珈兰胸口插着大日剑,被连续不断的灼烧生魂,气息虚弱到极致,没说几句话,就连连咳嗽。
冯云对他的惨状熟视无睹,来回踱步道:
“现在需要搞清楚,大家记忆集体出现偏差,是那条蛇自带的效果,还是另有其人隐在暗中操作?”
“有哪些修炼体系能修改记忆?”
珈兰思索片刻,嘶声道:“很多,道门的元神侵略,阵师的迷魂大阵,南疆魅族的巫蛊师,甚至擅长用毒的人,都能调配出可修改记忆的迷药。”

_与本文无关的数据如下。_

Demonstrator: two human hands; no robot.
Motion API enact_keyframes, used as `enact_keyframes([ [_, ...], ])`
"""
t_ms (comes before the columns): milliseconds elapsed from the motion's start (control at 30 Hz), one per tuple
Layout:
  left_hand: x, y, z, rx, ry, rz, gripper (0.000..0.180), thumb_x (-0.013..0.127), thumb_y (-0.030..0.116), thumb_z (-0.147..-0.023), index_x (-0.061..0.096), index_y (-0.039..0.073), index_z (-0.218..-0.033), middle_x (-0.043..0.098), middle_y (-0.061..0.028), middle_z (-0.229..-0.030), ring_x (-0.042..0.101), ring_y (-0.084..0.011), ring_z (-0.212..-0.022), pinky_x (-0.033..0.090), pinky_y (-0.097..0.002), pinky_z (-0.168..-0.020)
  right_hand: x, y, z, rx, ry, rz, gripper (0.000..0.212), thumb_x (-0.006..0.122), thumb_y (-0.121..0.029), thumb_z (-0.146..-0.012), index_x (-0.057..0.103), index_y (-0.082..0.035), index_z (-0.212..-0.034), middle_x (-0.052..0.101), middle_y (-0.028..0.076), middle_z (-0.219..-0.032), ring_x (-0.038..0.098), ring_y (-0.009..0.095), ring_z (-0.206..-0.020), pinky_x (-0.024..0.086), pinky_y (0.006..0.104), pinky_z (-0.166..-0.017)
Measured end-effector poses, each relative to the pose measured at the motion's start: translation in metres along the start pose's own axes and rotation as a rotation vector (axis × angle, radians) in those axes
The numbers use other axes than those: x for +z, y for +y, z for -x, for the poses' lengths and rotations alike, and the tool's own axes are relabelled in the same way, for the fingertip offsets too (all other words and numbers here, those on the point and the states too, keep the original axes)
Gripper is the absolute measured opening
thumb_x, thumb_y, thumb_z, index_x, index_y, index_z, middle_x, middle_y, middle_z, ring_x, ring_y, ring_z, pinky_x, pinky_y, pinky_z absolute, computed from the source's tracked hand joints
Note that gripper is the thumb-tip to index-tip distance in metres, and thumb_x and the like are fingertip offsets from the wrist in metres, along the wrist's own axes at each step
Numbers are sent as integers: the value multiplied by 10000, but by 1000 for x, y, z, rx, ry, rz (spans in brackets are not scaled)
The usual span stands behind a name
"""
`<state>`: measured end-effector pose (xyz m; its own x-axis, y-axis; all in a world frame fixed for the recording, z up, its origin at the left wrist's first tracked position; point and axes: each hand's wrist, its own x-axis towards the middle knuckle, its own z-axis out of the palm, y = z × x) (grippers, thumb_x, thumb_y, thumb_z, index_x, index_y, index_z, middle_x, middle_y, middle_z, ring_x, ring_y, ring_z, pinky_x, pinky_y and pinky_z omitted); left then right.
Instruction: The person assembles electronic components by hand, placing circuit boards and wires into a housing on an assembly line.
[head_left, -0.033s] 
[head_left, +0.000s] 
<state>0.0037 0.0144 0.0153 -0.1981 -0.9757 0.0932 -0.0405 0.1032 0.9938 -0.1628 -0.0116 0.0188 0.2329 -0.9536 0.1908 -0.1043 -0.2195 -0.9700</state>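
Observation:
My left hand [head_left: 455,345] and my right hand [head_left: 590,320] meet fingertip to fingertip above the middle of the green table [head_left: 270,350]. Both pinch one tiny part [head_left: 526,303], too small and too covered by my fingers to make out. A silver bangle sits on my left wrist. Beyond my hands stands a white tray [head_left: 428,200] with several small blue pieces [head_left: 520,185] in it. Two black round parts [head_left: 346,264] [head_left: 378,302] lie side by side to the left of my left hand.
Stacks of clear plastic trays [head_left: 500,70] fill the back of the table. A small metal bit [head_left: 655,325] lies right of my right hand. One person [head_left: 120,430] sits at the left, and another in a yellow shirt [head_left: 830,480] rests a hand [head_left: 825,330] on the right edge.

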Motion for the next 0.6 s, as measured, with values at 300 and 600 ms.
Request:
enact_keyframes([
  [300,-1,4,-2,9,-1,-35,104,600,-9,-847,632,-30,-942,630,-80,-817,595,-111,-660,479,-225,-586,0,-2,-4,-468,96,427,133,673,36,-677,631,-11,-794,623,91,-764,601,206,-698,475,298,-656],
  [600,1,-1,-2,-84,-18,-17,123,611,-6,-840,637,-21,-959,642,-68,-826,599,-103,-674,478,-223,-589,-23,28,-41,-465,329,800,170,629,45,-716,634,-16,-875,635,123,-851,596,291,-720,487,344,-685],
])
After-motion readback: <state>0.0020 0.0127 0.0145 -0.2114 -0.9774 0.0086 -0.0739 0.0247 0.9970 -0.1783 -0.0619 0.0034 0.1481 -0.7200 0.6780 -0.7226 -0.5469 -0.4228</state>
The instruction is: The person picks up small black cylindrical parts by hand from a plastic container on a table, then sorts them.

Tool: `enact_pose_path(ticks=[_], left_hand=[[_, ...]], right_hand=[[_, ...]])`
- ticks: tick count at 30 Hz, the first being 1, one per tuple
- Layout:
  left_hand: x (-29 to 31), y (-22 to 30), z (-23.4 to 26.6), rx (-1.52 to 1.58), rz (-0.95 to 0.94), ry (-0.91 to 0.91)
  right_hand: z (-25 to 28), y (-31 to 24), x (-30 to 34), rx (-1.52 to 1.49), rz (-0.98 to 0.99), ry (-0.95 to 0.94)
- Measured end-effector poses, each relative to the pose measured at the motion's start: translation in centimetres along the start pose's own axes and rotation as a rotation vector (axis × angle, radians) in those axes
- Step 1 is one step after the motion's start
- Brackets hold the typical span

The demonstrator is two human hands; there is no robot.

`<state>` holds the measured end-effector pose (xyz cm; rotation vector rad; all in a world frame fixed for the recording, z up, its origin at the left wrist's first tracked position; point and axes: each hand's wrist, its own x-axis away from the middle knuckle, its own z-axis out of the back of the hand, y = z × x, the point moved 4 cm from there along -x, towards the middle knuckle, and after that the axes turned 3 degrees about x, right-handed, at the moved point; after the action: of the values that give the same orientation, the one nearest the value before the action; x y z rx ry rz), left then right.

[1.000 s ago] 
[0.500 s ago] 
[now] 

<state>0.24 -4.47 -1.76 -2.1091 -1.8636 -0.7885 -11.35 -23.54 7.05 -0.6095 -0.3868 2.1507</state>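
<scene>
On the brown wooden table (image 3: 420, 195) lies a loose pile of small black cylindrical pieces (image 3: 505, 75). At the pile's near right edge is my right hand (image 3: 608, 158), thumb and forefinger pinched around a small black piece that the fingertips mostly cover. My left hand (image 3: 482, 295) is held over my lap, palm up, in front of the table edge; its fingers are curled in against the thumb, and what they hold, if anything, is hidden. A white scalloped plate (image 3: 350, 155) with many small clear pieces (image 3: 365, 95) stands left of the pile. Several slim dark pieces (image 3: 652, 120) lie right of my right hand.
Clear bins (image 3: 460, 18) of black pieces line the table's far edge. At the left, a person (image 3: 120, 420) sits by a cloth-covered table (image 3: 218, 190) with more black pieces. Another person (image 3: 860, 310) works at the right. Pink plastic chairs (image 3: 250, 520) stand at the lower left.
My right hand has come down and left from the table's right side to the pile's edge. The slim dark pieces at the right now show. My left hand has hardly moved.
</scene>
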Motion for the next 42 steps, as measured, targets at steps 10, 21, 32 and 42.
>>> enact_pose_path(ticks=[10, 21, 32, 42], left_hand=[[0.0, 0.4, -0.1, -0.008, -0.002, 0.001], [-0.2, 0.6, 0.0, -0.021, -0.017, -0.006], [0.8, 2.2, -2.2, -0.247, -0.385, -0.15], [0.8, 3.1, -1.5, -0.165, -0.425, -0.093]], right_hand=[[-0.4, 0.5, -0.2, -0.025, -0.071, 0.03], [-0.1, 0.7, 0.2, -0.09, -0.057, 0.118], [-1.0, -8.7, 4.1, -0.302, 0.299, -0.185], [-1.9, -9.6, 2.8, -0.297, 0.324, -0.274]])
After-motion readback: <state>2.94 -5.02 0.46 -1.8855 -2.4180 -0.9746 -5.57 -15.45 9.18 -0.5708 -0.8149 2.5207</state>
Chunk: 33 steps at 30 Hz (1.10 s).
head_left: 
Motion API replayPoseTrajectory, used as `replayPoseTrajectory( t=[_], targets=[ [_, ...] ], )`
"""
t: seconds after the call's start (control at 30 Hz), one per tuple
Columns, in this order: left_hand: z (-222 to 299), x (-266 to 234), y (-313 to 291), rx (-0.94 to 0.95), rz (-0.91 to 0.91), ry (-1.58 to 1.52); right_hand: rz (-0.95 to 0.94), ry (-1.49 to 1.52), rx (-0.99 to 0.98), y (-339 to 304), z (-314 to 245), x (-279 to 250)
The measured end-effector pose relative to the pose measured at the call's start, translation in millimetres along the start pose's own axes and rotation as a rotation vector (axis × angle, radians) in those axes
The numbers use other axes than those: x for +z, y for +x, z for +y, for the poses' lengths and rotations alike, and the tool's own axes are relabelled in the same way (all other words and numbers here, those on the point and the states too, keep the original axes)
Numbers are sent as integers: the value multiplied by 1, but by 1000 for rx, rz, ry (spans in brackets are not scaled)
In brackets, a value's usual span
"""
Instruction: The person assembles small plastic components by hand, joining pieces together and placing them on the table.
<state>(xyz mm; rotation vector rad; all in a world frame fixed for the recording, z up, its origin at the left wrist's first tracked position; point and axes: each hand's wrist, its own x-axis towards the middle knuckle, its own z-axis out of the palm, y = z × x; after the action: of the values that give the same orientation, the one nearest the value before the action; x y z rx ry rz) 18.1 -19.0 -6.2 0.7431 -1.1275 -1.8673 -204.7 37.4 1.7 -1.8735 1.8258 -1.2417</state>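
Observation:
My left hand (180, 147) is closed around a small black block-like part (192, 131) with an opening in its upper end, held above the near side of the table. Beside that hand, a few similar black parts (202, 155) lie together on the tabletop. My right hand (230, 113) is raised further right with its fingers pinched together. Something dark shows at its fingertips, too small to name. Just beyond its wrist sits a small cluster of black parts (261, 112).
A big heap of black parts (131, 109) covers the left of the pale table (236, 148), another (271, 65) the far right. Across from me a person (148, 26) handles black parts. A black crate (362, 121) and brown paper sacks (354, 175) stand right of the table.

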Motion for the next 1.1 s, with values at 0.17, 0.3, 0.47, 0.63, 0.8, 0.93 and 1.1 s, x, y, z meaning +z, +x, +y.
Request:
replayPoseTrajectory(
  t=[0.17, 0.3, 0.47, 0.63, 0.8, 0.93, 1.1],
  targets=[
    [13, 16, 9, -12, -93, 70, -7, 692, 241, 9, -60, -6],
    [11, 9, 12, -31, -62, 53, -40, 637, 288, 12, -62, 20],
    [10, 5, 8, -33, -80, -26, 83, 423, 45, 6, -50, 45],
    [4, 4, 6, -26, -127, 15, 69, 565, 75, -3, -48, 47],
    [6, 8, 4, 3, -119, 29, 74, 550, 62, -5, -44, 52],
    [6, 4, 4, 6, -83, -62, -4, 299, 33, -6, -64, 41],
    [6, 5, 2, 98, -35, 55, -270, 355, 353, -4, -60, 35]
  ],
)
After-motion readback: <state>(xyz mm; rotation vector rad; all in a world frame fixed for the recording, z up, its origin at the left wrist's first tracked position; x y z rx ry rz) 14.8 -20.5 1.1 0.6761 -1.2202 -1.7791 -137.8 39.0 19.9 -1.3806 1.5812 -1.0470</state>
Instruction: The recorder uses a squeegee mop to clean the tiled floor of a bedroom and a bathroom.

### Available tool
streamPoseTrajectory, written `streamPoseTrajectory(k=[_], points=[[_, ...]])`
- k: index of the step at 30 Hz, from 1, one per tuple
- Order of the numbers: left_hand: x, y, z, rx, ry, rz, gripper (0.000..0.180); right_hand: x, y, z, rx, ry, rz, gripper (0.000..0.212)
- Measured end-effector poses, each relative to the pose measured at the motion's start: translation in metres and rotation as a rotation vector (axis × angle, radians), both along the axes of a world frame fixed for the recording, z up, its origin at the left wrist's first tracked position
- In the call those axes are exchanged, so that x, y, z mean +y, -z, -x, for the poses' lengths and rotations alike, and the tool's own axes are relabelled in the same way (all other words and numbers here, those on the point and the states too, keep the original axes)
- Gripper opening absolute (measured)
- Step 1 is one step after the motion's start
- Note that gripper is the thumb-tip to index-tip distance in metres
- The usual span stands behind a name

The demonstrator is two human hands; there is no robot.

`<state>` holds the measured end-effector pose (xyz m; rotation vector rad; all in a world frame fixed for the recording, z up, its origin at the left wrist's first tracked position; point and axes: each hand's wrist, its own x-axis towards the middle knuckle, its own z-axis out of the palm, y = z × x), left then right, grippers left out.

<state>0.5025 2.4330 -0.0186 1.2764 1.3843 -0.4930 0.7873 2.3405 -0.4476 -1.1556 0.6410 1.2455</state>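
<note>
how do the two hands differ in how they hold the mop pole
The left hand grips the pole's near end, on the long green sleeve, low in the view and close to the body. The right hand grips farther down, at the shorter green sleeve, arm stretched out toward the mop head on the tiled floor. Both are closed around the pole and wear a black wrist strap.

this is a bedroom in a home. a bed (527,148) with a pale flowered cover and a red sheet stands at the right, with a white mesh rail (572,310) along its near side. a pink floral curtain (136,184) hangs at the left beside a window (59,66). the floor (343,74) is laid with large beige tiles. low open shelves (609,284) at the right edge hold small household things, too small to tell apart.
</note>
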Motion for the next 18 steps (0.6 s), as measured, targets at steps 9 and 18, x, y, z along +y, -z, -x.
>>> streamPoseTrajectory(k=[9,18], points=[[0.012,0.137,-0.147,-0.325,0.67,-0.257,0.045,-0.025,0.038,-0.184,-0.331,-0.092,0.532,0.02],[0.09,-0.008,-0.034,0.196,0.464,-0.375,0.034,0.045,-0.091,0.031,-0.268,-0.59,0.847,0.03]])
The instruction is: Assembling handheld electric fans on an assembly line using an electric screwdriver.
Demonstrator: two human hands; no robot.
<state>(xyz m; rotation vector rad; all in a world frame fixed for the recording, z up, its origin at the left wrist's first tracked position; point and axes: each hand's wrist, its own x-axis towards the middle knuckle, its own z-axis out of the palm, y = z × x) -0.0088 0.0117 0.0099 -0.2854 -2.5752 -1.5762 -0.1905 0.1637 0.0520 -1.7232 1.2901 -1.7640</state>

基本上除了粗鄙的武者外,其他修炼体系都有各种花里胡哨的手段呗。
冯云心中暗自吐槽。
“等等。”
他突然灵光乍现:“你刚才提到了巫蛊师?”
“怎么?巫蛊师本就擅长巫术、蛊术、梦术,别想挑我刺,我这话没毛病!”
珈兰对冯云几乎要患上PTSD,生怕露出什么把柄,被冯云抓住,又被招呼一顿大保健。